EXERCISE PROMPT:
Would you give the listing back word for word once its pictures are removed?

AVAILABLE DATA:

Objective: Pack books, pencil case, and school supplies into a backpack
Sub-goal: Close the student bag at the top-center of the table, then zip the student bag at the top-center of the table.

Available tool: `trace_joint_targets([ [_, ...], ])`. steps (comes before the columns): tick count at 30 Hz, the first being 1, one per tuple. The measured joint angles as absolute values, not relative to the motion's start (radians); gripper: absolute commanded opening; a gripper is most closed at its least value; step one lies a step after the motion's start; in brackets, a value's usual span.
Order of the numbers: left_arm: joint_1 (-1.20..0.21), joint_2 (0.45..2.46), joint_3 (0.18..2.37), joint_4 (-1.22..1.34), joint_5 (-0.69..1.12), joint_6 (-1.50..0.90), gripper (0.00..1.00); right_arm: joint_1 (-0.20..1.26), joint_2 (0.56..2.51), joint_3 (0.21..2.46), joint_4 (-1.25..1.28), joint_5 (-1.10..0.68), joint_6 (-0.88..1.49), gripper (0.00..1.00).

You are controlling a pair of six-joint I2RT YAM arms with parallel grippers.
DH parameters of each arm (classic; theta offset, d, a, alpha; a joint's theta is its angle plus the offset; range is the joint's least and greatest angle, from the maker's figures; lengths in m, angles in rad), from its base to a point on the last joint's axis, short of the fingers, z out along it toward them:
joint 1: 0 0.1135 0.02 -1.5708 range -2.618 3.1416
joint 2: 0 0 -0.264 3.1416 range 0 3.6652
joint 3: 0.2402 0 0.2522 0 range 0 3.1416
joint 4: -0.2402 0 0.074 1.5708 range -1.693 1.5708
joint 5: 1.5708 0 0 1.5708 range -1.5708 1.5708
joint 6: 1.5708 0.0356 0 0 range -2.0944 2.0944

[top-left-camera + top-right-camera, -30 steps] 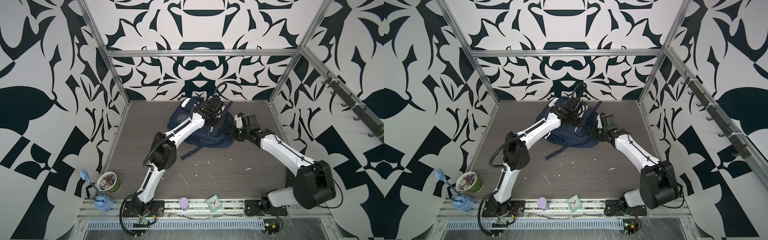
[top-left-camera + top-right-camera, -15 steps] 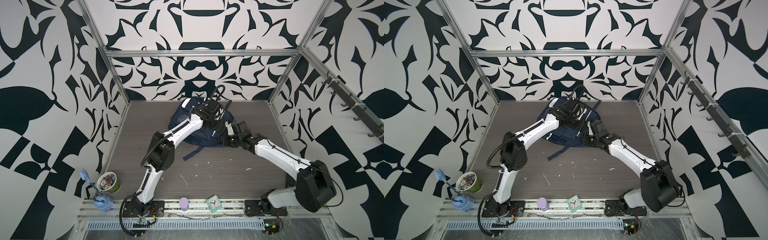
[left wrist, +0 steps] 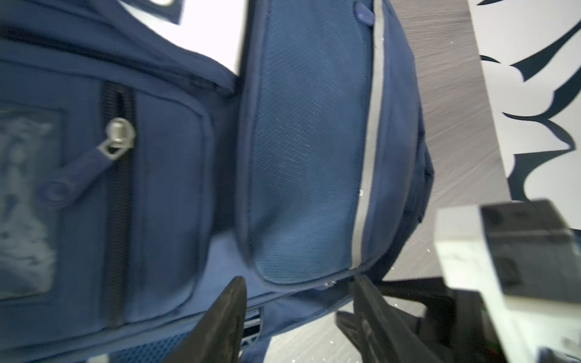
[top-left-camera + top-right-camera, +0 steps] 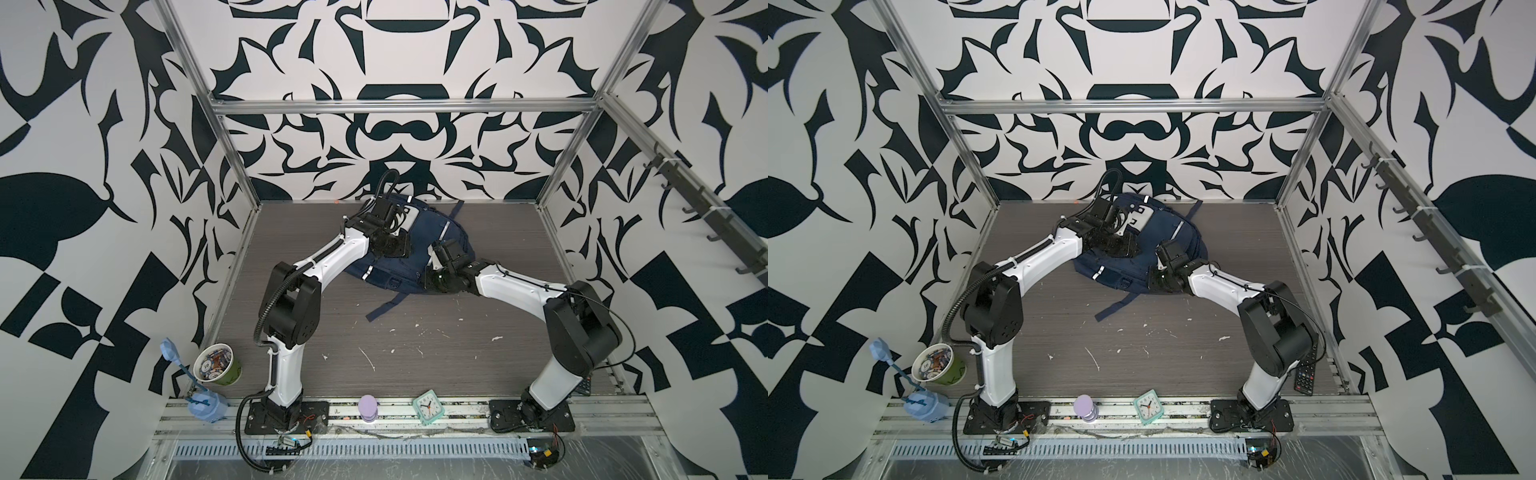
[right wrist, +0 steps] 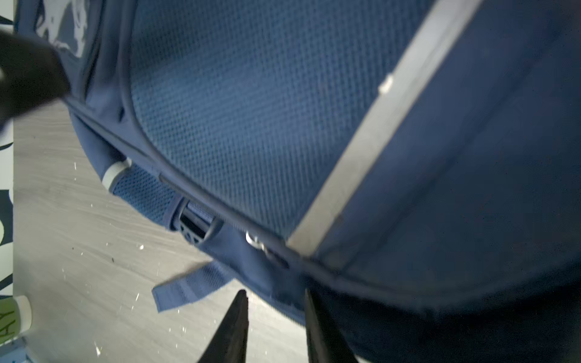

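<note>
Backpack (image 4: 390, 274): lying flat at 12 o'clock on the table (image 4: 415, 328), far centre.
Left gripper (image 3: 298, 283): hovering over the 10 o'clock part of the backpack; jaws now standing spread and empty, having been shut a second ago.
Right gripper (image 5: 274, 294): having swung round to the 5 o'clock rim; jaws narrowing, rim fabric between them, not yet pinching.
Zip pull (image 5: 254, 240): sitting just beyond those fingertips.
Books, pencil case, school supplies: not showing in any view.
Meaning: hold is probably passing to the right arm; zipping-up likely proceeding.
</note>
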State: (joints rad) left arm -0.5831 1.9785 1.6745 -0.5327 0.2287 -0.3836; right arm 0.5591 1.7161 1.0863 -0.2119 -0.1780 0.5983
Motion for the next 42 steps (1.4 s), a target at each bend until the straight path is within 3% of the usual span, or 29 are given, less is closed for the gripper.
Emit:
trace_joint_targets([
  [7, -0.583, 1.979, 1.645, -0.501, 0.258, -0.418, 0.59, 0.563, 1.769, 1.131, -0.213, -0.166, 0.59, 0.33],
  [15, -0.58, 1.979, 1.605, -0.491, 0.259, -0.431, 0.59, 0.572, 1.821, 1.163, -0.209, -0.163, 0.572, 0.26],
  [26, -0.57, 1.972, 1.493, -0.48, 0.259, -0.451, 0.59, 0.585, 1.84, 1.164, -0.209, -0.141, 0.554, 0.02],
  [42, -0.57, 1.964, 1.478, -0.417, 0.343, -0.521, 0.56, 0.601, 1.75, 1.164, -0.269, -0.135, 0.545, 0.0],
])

SOLUTION FOR THIS EXERCISE:
Objective: Pack books, pencil case, and school supplies into a backpack
Sub-goal: Close the student bag at the top-center of the table, then zip the student bag at the top-center of the table.

Available tool: `trace_joint_targets([ [_, ...], ])`. steps (comes before the columns): tick count at 30 Hz, the first being 1, one per tuple. The measured joint angles as absolute values, not relative to the motion's start (radians); gripper: absolute commanded opening; a gripper is most closed at its least value; step one lies a step after the motion's start; in brackets, a value's usual span.
Order of the numbers: left_arm: joint_1 (-1.20..0.21), joint_2 (0.45..2.46), joint_3 (0.18..2.37), joint_4 (-1.22..1.34), joint_5 (-0.69..1.12), joint_6 (-1.50..0.90), gripper (0.00..1.00); right_arm: joint_1 (-0.20..1.26), joint_2 (0.56..2.51), joint_3 (0.21..2.46), joint_4 (-1.25..1.28), joint_5 (-1.10..0.68), joint_6 (-0.88..1.49), gripper (0.00..1.00).

You are controlling a pair of six-joint I2RT YAM arms with parallel grippers.
DH parameters of each arm (classic; theta offset, d, a, alpha; a joint's theta is its angle plus the offset; range is the joint's least and greatest angle, from the maker's figures; lengths in m, angles in rad), from its base to a point on the last joint's axis, short of the fingers, z out along it toward them:
joint 1: 0 0.1135 0.02 -1.5708 range -2.618 3.1416
joint 2: 0 0 -0.264 3.1416 range 0 3.6652
joint 3: 0.2402 0 0.2522 0 range 0 3.1416
joint 4: -0.2402 0 0.074 1.5708 range -1.693 1.5708
joint 5: 1.5708 0 0 1.5708 range -1.5708 1.5708
joint 6: 1.5708 0.0356 0 0 range -2.0944 2.0944

[top-left-camera + top-right-camera, -30 steps] 
[top-left-camera + top-right-camera, -15 steps] 
[left wrist, +0 steps] 
[top-left-camera + top-right-camera, +0 steps] 
[right wrist, +0 steps] 

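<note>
Backpack (image 4: 390, 274): lying flat at 12 o'clock on the table (image 4: 415, 328), far centre.
Left gripper (image 3: 298, 283): hovering over the 10 o'clock part of the backpack; jaws now standing spread and empty, having been shut a second ago.
Right gripper (image 5: 274, 294): having swung round to the 5 o'clock rim; jaws narrowing, rim fabric between them, not yet pinching.
Zip pull (image 5: 254, 240): sitting just beyond those fingertips.
Books, pencil case, school supplies: not showing in any view.
Meaning: hold is probably passing to the right arm; zipping-up likely proceeding.
</note>
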State: (joints rad) left arm -0.5831 1.9785 1.6745 -0.5327 0.2287 -0.3836; right arm 0.5591 1.7161 1.0863 -0.2119 -0.1780 0.5983
Motion for the next 42 steps (1.4 s), a target at each bend until the straight path is within 3% of the usual span, or 29 are given, less is closed for the gripper.
Emit:
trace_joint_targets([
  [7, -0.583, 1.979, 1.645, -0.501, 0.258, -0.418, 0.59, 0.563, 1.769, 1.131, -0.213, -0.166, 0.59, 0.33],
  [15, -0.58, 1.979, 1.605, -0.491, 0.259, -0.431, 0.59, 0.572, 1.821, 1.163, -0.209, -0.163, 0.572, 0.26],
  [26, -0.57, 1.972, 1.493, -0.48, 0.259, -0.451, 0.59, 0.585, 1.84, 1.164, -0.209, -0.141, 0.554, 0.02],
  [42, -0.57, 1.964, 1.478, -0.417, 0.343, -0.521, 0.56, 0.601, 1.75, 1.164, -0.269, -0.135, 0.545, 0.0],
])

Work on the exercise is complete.